The detected vulnerability helped establish a sender, not their recipient – to hide the address of the latter in Monero, using the aforementioned stealth-address technology. In addition, it assumes certain scenarios in which the user can be identified, not only in theory, but also in practice.
For example, when the summer of 2017, AlfaBay, the largest network of darkness, was closed, all data on transactions made within seven months, when the Monterey network was to be the most vulnerable, was available to the police.
Commenting on the vulnerability discovered, Ricardo Spani admits that Monterey developers have been aware of these problems for many years and are constantly working to improve the code.
"Confidentiality is not achieved once and for all, it is a constant struggle between the shield and the sword," – He then said.
Regarding the identification of users through timestamps, Spanja was also forced to admit that this problem does not have a simple solution.

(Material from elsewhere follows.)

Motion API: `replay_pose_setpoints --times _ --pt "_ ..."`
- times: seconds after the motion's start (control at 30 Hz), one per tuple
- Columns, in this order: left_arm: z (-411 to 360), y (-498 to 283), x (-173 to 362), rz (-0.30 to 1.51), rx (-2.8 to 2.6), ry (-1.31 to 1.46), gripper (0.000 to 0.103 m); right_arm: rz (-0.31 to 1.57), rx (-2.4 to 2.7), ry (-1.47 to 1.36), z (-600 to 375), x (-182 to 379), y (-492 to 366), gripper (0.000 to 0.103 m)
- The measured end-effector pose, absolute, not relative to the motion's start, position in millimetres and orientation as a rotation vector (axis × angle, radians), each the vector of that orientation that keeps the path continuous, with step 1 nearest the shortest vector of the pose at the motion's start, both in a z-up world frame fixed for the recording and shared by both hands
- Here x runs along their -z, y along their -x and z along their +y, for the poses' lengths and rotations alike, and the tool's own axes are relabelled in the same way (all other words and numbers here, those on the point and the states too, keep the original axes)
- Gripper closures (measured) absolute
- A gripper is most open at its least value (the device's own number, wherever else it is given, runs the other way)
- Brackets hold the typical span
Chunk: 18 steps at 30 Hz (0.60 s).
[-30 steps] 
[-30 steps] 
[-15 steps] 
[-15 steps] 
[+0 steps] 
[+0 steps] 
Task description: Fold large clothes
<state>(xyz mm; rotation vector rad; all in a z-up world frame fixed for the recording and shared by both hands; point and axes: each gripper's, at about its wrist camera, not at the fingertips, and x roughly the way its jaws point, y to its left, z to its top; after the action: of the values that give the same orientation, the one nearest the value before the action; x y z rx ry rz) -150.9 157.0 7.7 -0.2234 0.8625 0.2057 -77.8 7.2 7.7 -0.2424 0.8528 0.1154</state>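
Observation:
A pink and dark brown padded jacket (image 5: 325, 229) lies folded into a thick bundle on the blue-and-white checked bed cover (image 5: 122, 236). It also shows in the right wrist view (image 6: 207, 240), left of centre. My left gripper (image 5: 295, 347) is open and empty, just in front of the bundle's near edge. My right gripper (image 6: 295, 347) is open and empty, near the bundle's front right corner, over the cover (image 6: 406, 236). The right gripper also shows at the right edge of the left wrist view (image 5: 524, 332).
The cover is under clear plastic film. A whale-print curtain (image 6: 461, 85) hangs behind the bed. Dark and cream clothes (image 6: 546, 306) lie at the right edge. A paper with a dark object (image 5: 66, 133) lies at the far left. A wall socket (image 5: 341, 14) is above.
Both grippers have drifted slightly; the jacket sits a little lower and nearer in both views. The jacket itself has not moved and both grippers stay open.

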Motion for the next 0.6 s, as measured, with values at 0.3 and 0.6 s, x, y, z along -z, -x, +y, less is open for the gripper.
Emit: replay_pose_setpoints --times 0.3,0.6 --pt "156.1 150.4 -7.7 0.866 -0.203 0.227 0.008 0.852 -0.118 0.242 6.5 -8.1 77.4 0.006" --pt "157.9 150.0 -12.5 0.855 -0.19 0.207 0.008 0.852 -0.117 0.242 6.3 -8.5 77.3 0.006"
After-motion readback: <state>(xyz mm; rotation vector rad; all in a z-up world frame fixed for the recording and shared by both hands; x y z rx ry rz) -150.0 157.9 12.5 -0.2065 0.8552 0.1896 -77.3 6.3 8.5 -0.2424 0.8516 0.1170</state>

"There are measures that can be taken to make it difficult to track, but this is a problem that can not be solved by simple repairs. We need a new scheme that will allow us to use more coins in the mix" – he said.

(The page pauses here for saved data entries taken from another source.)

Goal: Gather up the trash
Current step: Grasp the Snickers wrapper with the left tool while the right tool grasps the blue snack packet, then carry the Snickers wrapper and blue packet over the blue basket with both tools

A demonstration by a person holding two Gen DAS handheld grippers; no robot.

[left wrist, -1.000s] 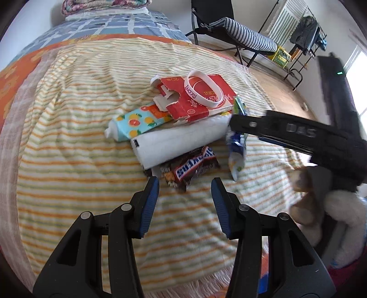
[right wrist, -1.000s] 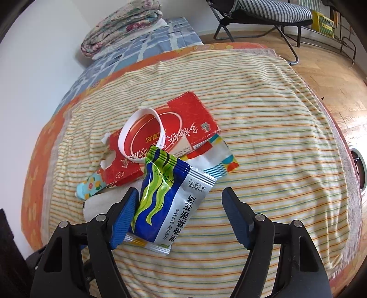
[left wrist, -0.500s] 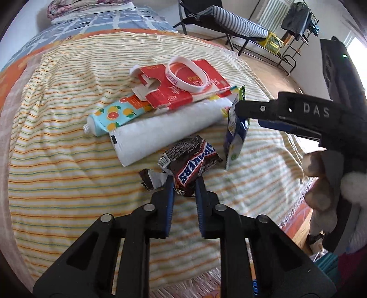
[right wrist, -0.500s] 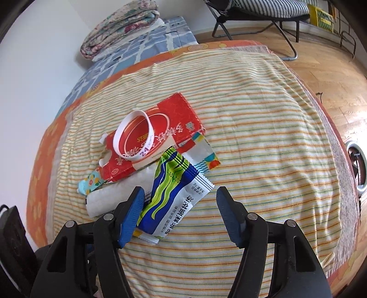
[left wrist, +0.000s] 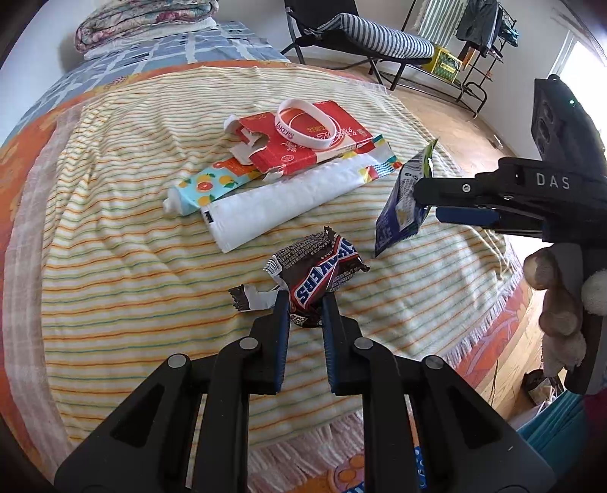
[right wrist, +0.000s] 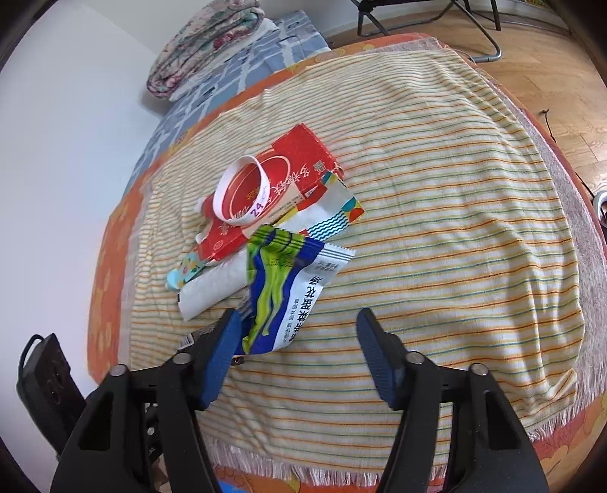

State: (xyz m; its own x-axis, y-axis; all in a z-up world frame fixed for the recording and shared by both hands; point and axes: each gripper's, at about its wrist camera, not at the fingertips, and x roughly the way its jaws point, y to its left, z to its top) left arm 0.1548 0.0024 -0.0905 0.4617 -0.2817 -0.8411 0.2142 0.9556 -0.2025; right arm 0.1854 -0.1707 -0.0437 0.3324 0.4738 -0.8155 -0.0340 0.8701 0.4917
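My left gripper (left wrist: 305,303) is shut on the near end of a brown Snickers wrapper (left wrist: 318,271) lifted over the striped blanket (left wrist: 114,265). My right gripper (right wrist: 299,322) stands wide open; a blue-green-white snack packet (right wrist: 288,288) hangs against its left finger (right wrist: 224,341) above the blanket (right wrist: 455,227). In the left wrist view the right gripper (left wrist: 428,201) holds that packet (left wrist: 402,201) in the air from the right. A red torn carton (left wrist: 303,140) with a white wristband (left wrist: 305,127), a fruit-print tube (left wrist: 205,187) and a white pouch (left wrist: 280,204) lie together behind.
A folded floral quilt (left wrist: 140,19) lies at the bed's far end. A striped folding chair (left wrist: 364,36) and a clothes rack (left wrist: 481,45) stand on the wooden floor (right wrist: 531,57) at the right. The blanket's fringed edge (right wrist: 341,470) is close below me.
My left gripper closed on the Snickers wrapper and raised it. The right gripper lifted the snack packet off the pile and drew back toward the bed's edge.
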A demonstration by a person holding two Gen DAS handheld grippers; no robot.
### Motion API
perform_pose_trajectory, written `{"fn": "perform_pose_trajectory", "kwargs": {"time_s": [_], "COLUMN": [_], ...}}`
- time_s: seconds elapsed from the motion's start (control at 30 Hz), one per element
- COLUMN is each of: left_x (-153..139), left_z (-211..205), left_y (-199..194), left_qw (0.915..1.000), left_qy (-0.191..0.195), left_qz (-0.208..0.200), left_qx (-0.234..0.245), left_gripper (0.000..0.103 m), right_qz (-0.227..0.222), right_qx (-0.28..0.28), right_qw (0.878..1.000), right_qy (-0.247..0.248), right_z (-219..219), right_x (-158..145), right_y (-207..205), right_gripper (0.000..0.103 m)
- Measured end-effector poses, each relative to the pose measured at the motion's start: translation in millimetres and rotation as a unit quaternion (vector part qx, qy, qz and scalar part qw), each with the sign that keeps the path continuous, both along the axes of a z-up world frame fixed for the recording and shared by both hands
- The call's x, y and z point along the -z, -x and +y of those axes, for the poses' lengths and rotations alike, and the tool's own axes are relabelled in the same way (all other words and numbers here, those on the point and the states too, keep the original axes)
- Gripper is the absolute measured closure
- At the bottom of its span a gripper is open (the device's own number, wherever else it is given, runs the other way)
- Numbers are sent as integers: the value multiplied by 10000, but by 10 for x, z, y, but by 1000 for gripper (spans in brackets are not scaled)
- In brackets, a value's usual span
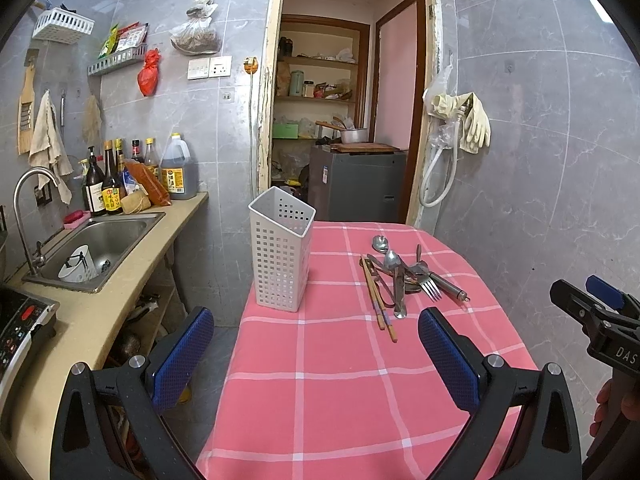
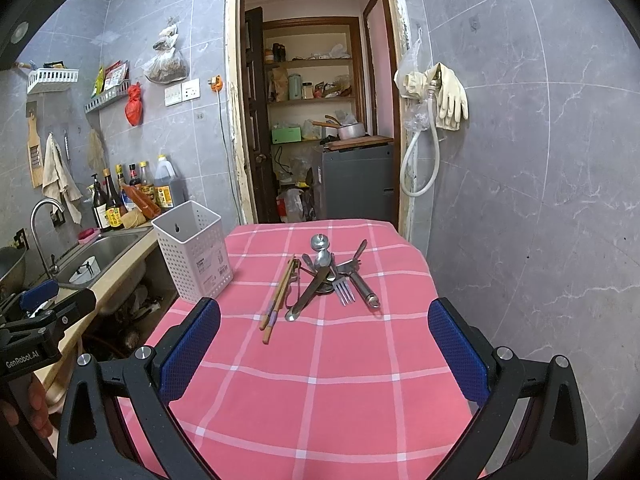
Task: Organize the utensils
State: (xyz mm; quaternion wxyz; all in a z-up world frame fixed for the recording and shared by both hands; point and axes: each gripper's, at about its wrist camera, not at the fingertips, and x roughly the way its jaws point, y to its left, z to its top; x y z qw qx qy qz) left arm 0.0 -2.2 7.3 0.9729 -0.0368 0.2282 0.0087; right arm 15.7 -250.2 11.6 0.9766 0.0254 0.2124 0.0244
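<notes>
A pile of metal utensils lies on the pink checked tablecloth: spoons, a fork, and wooden chopsticks. A white perforated holder stands empty at the table's far left corner. In the right wrist view the pile, the chopsticks and the holder show too. My left gripper is open and empty, short of the holder and pile. My right gripper is open and empty, in front of the pile.
A counter with a steel sink, tap and several sauce bottles runs along the left. A doorway with shelves and a grey cabinet lies behind the table. Rubber gloves and a hose hang on the right wall.
</notes>
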Motion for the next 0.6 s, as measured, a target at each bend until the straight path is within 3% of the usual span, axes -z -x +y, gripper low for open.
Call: {"fn": "perform_pose_trajectory", "kwargs": {"time_s": [0.6], "left_x": [-13], "left_z": [13], "left_y": [16], "left_qw": [10000], "left_qy": [18], "left_qz": [-16], "left_qx": [6], "left_gripper": [0], "right_qz": [6], "right_qx": [-18], "right_qw": [10000], "right_qy": [4], "right_z": [-8], "right_x": [-6], "right_y": [-9], "right_gripper": [1]}}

This, however, leads to another problem: the more coins are used in each transaction, the more space users' computers will be occupied by Monero's blocker data and the longer the transactions will be processed.
"We are trying to find a balance," – said Spanja.

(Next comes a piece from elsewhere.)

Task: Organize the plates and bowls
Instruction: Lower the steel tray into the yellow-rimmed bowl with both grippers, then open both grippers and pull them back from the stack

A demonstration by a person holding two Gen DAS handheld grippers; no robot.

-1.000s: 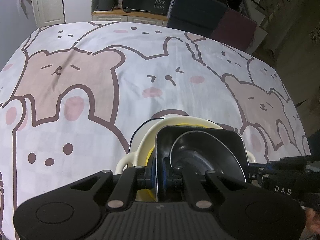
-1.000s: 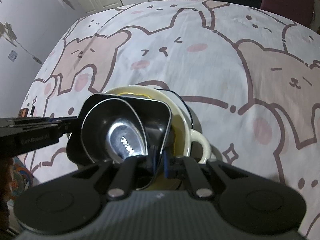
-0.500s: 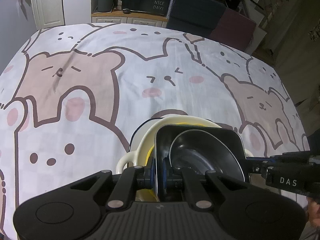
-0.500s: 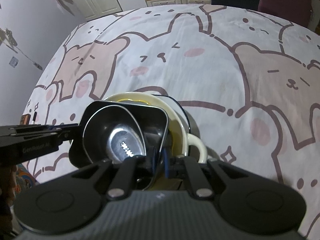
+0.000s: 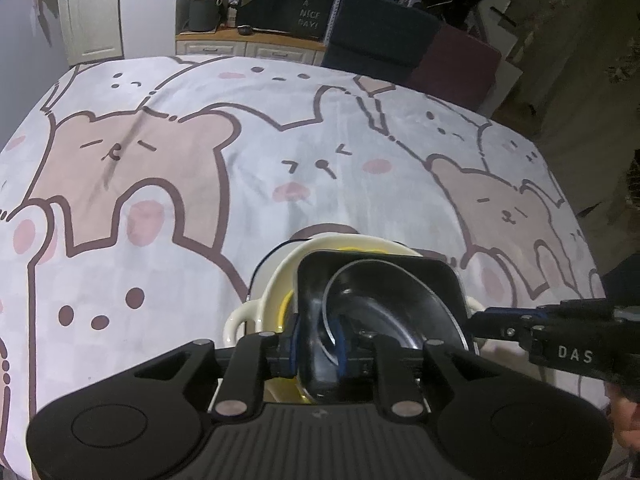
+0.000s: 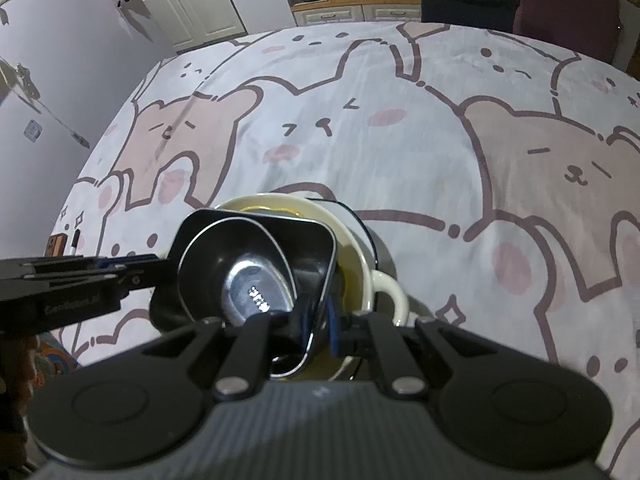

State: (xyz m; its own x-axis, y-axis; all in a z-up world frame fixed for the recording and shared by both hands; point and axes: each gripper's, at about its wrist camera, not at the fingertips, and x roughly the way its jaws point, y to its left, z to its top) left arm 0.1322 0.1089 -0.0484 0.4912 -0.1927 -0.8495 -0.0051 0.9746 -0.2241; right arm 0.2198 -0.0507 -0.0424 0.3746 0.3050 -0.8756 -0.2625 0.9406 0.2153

In any case, most monitors should be those Monero users who have used the system during the presumed maximum vulnerability, since all traces of their activity are recorded in the block. It also leads to a common fundamental problem for all crypto-invasions: any vulnerability discovered in the future can be used based on existing data, allowing interested observers to retrieve practically all old skeletons outside the closet. Privacy, talk?
What to expect next
It is undoubtedly that Montero is an extremely important and revolutionary technology, which in the "field conditions" has proven to be worth and deserves the status of "digital money" rightfully. However, with its own problems, including hidden mining, it will inevitably be modified, and the most important such change can be the transition to a new PoW protocol called RandomX.
Its development is carried out by the developer of the decentralized Internet Arveave, but the final decision on this issue has not been made at the moment, and everything will depend on the results of the protocol audit.
It is also quite unusual to follow the Tari project, which includes Ricardo Spanja. Tari is claimed to be a digital asset protocol, which is actually Monero sidechain, which will focus on "unique features" tokens that contain their own information (for example, points of loyalty or virtual goods). Also, developers note that their protocol will allow digital asset issuers to participate in the secondary market.
Returning directly to Monero, in April 2019, Ricardo Spanjay expressed confidence that the crypto currency would continue to exist and that those who really need a higher level of financial privacy would choose XMR in their transactions.
At the same time, he agreed with the opinion of other industry representatives, saying Bitcoin could become a global reserve currency. Ricardo Spagni also noted that the first cryptoavailability is largely adequate to the level of anonymity, and solutions such as the Lightning Network will allow it to be effectively reduced.
All this gives hope that the future will not be bored at least. However, there are no boring days in the world of cryptography.